Le modèle gynocratique impose donc implicitement aux hommes qu’ils opèrent entre eux un minimum de tri ; on considère comme normal que ceux qui ne sont pas de la bonne catégorie s’abstiennent d’approcher les femmes des castes plus élevées, tout en restant disponibles pour celles des castes inférieures. Ce tri, que les hommes pratiquent par eux-mêmes et inconsciemment, permet aux femmes de perdre moins de temps dans la sélection de leurs partenaires, et agit comme une forme de présélection. Comme une femme ne reste que peu de temps au sommet de sa puissance sexuelle, et que ce temps, déjà précieux, est en plus celui durant lequel elle a le moins d’expérience réelle de la vie, on attend donc des hommes que non seulement ils ne profitent pas de cet avantage qui leur est offert, mais qu’en plus ils contribuent à leur propre sélection.

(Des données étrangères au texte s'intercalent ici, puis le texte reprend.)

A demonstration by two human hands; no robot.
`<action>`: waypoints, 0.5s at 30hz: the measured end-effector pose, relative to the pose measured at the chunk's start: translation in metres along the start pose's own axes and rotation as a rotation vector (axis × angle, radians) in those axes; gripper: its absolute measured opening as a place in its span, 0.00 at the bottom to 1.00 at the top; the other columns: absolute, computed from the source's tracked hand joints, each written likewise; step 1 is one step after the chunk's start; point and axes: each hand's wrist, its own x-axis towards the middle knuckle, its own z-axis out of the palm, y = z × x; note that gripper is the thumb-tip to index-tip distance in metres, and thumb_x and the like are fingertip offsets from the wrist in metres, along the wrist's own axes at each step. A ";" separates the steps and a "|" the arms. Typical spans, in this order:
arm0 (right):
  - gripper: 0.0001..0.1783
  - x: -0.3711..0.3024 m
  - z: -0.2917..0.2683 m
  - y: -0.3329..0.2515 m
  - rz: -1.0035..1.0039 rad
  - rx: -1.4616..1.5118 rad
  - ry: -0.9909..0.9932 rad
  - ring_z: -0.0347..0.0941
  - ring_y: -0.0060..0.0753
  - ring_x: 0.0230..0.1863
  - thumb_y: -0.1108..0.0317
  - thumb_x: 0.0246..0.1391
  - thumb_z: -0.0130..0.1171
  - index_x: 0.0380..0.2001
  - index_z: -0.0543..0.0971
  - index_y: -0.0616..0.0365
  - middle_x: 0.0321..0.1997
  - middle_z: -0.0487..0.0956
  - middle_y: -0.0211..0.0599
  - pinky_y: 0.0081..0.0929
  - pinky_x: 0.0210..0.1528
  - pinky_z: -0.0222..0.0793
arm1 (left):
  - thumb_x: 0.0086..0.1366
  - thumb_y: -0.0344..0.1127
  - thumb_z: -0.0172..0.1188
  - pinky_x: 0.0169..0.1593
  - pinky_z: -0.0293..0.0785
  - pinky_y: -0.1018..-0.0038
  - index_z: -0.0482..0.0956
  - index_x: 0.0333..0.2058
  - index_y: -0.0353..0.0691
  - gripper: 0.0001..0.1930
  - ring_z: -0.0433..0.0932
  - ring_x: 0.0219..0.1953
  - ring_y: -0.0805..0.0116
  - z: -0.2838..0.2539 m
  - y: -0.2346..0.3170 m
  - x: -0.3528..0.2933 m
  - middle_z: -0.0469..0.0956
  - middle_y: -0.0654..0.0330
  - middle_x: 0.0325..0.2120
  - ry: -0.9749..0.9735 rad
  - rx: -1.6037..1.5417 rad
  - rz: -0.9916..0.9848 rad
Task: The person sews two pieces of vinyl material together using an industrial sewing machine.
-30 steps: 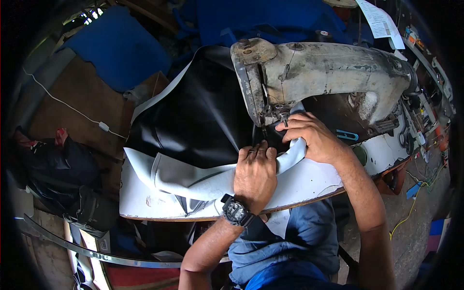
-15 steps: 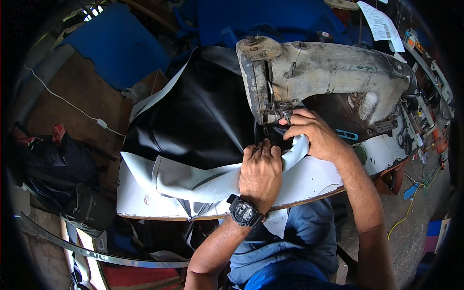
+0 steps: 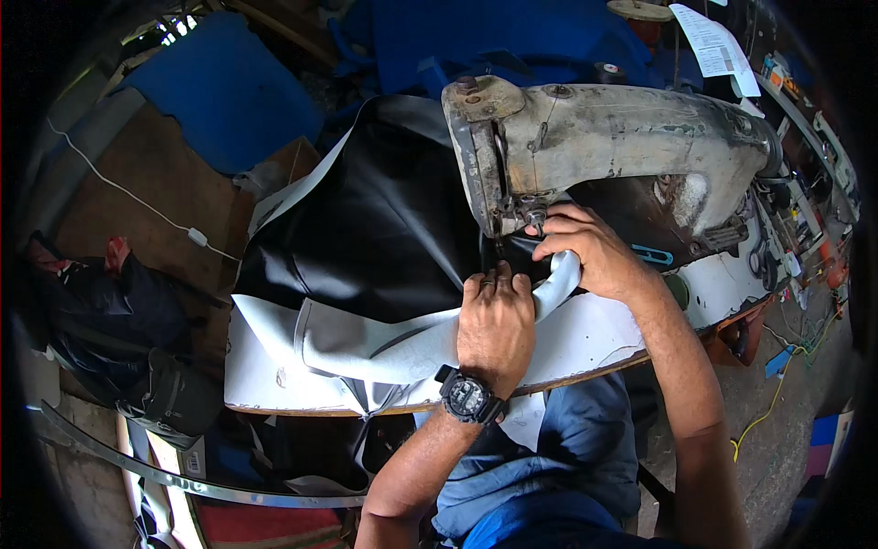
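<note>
A worn grey sewing machine (image 3: 631, 128) stands at the back of the white table, its needle end close to my hands. Under and left of it spreads a large sheet of black vinyl (image 3: 366, 220), with its pale backing folded up along the near edge. My left hand (image 3: 497, 320) bears down on this fold, fingers bent over the vinyl just in front of the needle area. To the right of the needle, my right hand (image 3: 594, 252) curls around the rolled pale edge. Its fingertips reach behind the presser area and are partly hidden.
Right of my right hand lie a light-blue cutter (image 3: 651, 253) and dark scissors (image 3: 762, 263). The white table (image 3: 585, 334) ends at a curved front edge. A dark bag (image 3: 165, 393) sits at the left. Blue material (image 3: 229, 91) lies beyond the table.
The view has shifted slightly. Both hands keep nearly the same place on the vinyl, and the fold looks almost the same.
</note>
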 end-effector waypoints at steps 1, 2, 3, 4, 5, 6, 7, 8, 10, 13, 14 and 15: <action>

Cette idée est si fortement implantée dans l’esprit des hommes qu’il est à peu près certain, vous qui me lisez, que vous ayez déjà par le passé renoncé à ne serait-ce que tenter de séduire une femme, simplement parce que vous vous êtes dit qu’elle n’était « pas pour vous », que vous tentiez de taper trop haut, hors de votre portée.

Cette réalité, que nous appellerons autocensure masculine, associé à la tendance sociale décrite plus haut d’une association privilégiée avec des personnes de notre propre milieu, amène à un fait simple : lorsque vous abordez une femme, et que vous le faites selon les codes établis et de manière crédible, celle-ci aura, jusqu’à ce que vous la détrompiez, tendance à croire que la présélection a opéré et que vous appartenez déjà à une catégorie sociale et sexuelle compatible avec la sienne. Souvenez-vous, en effet, qu’une partie de la VMS masculine (statut, argent) est invisible au premier abord, et qu’il est possible, jusqu’à un certain degré, de maintenir l’illusion de sa présence.

Les hommes complices de l'hypergamie

Elle s’attend à ce que vous fassiez, en plus du vôtre, la moitié de son propre travail dans le jeu de la séduction.

Au-delà de l’autocensure

L’autocensure masculine est à l’origine de toutes vos peurs et de toutes vos angoisses au moment de tenter d’approcher une inconnue. Ce n’est pas seulement une peur du rejet : c’est aussi la peur d’aller à l’encontre de conventions établies. Conventions inavouées, mais néanmoins solidement ancrées dans les mentalités. Ainsi, lorsque, malgré vos craintes, vous approchez tout de même une femme qui, en d’autres circonstances, vous semblerait hors de votre portée, vous lui transmettez implicitement plusieurs messages dans le même temps :

  • « Je ne semble pas appartenir à ton monde, mais si je me permets de t’approcher, c’est qu’il y a davantage en moi que ce que tu vois a priori. » : il s’agit ici de jouer sur son hypergamie naturelle et sur son imagination et d’en faire votre alliée.
  • « Je suis autorisé, par toutes les règles implicites auxquelles tu croies et qui soutiennent l’hypergamie que tu pratiques, à te parler. Je suis déjà un partenaire validé. »
  • « Je suis au-dessus des conventions que tu croies être la réalité. Revenons aux fondamentaux : je suis un homme, tu es une femme, j’ai envie de toi. Que réponds-tu ? » : il s’agit là de montrer votre audace et de la ramener à des réalités fondamentales. Accessoirement, il s’agit également de dores et déjà poser un Cadre strict.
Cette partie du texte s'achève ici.